Corn-based ethanol will be replaced by biofuels produced through other processes, Strain said.

At the end of the day, the marketplace will determine most of what happens.

And he expects rapid advances in science and technology will help overcome the lack of federal support because of the massive supply of cellulose and the value of the end product.

Alex Rindler, policy associate with the Environmental Working Group, said while the organization supports the use of biofuels, it favors moving away from first-generation fuel, or corn-based ethanol.

However, Rindler said the Advanced Biofuels Association’s concerns are understandable.

“It doesn’t send the best signal to the market, that at the exact moment some of these technologies are coming online, EPA is looking to reduce them substantially,” Rindler said.

McAdams said his members don’t understand why the EPA would cut the target volume when the advanced biofuels industry’s production exceeded that amount in 2013.

“We view that as moving backward,” he said.

Others are more sanguine.

Neither the proposed fuel standard nor the end of the tax credit will affect production at the largest renewable diesel facility in the country, Diamond Green Diesel in Norco, Valero spokesman Bill Day said. Diamond Green is a joint venture in St. Charles Parish between Valero Energy and Darling International.

Initial capacity was 137 million gallons per year.

“There’s so little of this type of renewable diesel being produced that it really doesn’t affect production at the plant, and it doesn’t affect demand for it,” Day said.

A lot of the plant’s production is shipped to California, which has its own mandate for renewable fuel use.
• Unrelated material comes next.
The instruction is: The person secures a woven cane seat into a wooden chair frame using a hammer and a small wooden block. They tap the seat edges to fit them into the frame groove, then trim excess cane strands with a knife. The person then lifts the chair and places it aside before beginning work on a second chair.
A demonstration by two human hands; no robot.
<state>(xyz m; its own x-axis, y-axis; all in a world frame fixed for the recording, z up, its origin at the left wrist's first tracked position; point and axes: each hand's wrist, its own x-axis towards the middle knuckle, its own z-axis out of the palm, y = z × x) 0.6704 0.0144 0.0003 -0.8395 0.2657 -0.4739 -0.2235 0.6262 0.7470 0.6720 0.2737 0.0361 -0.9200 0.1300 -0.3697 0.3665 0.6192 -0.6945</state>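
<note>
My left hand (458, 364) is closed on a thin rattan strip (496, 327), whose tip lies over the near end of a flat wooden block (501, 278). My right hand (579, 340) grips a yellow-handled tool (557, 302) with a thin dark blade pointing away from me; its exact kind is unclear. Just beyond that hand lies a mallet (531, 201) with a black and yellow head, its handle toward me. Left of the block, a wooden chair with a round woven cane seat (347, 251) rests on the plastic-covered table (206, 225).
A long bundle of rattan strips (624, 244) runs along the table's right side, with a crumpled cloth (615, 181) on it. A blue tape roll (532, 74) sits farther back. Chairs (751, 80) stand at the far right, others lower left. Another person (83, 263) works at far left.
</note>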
Diamond Green’s fuel is actually a premium product there.

Valero built the facility because of the demand for biodiesel, Day said. The $1-per-gallon tax credit wasn’t a motivating factor.
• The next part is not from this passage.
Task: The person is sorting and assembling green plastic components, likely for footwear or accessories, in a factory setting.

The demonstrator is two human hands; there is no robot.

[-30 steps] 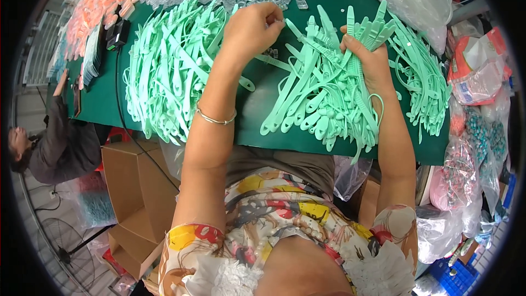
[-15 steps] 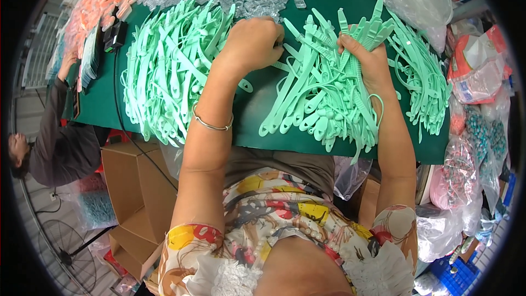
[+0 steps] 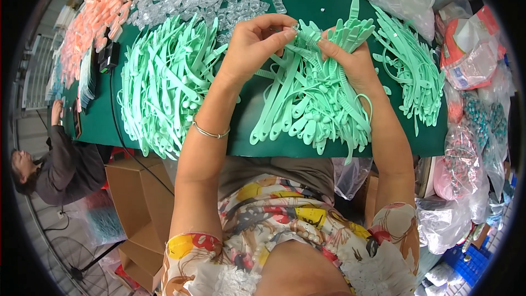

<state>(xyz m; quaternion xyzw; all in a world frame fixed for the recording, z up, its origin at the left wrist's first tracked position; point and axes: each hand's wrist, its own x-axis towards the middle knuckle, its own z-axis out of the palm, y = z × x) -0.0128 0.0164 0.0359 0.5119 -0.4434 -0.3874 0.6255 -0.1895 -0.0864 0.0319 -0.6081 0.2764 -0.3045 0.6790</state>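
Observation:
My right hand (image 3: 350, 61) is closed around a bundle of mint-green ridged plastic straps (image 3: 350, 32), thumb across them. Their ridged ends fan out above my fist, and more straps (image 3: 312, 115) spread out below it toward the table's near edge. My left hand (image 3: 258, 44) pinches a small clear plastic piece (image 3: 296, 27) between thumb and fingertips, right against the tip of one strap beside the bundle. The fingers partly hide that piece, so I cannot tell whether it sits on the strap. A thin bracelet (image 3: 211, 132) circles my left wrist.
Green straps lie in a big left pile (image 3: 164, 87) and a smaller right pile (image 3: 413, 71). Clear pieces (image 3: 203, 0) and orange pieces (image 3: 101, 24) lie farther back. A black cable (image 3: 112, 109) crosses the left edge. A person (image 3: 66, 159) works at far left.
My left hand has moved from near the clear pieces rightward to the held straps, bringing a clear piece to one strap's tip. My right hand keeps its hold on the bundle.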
“All of our plants, including Diamond Green and our ethanol plants, were set up to be competitive regardless,” Day said. “These are all new plants, all very well run. They’re efficient.”

Diamond Green uses waste grease from restaurants, animal fat from rendering plants and industrial-grade corn oil to make green diesel. Darling collects the fats and grease from locations all over the country and ships it to Norco by truck and rail.

“There’s plenty of that out there, and it’s available at very attractive prices,” Day said.

Valero is built to be profitable, even in an economic downturn, Day said. The company, like other large players in the industry, can weather the ups and downs of the highly cyclical biofuels business.

Diamond Green’s fuel is made using the Ecofining process developed by UOP LLC, a Honeywell company with locations in Baton Rouge and Shreveport, and Eni S.p.A, Italy’s largest energy company, said Veronica May, vice president and general manager of Renewable Energy and Chemicals at UOP.

“Unlike biodiesel, this fuel (Honeywell Green Diesel) is chemically identical to diesel made from petroleum, so it can be used in vehicles with no modifications, and producing it yields 80 percent less greenhouse gas than diesel from petroleum,” May said.

Honeywell Green Diesel also outperforms biodiesel and petroleum diesel, with a cetane level 50 percent to 100 percent higher than diesel found at the pump today, May said.

Honeywell Green Diesel has a cetane rating of around 80; cetane ratings for the diesel consumers buy at the pump ranges from 40 to 60.

In general, the higher the cetane rating, the better the fuel will burn.

Diamond Green’s diesel can be blended with low-conventional diesel to raise the cetane, May said.

UOP expects additional capacity to go online at Diamond Green later this year, bringing total capacity to 150 million gallons of renewable jet fuel, also developed by UOP, and diesel per year, May said. And several other units are in the design phase.

The director of environmental affairs for the Louisiana Mid-Continent Oil and Gas Association, Richard Metcalf, said he expects to see more projects like Diamond Green.

The joint venture is co-located at Valero’s refinery in Norco, Metcalf said, which makes it easier to blend in biodiesel.

The EPA has also ordered refiners to reduce the amount of sulfur in gasoline by two-thirds, and that will likely require more blending of biofuels, Metcalf said. The most efficient way to do that for a biofuels producer is to work with a nearby refiner.